> **INSTRUCTIONS FOR THE TASK**
Print each line below verbatim, skipping every picture.

> **DATASET EXTRACT**
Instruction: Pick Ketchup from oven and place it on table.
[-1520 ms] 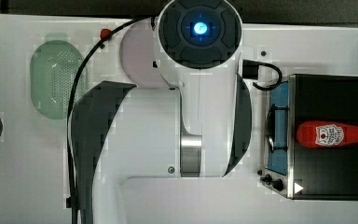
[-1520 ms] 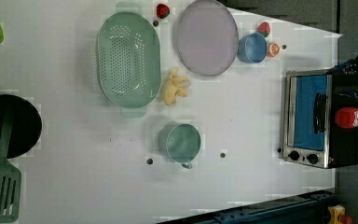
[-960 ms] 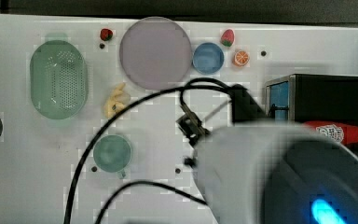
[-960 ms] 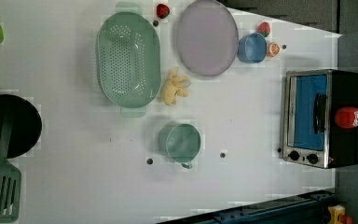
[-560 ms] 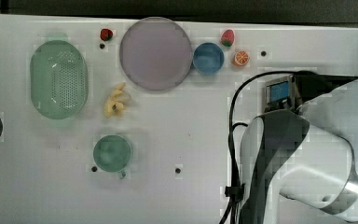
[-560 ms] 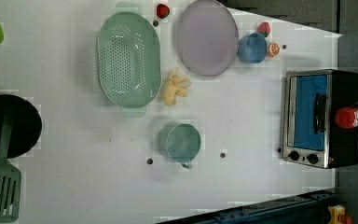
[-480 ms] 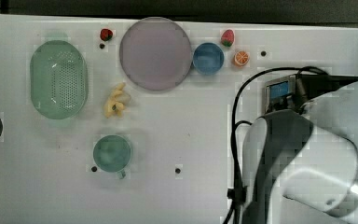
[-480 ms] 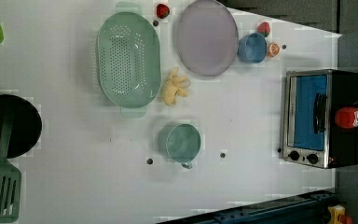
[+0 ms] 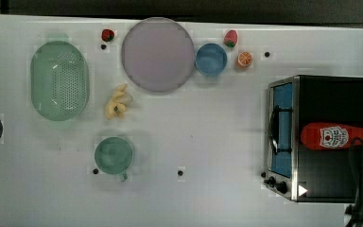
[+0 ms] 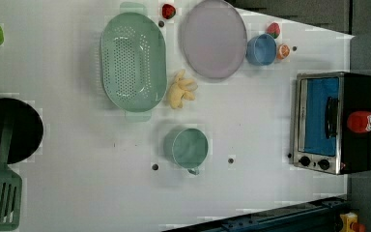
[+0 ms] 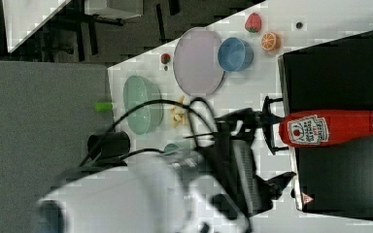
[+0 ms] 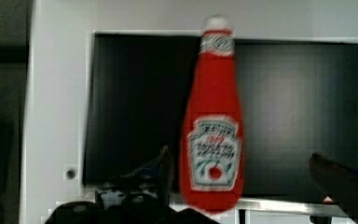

> **OUTPUT OF THE TASK**
Instruction: Pick Ketchup from oven and place it on table.
[-1520 ms] 
[-1520 ms] 
[-960 ms] 
[-960 ms] 
[-560 ms] 
[-560 ms] 
[-480 ms] 
[-480 ms] 
[+0 ms] 
[+0 ms] 
[+0 ms] 
[+0 ms] 

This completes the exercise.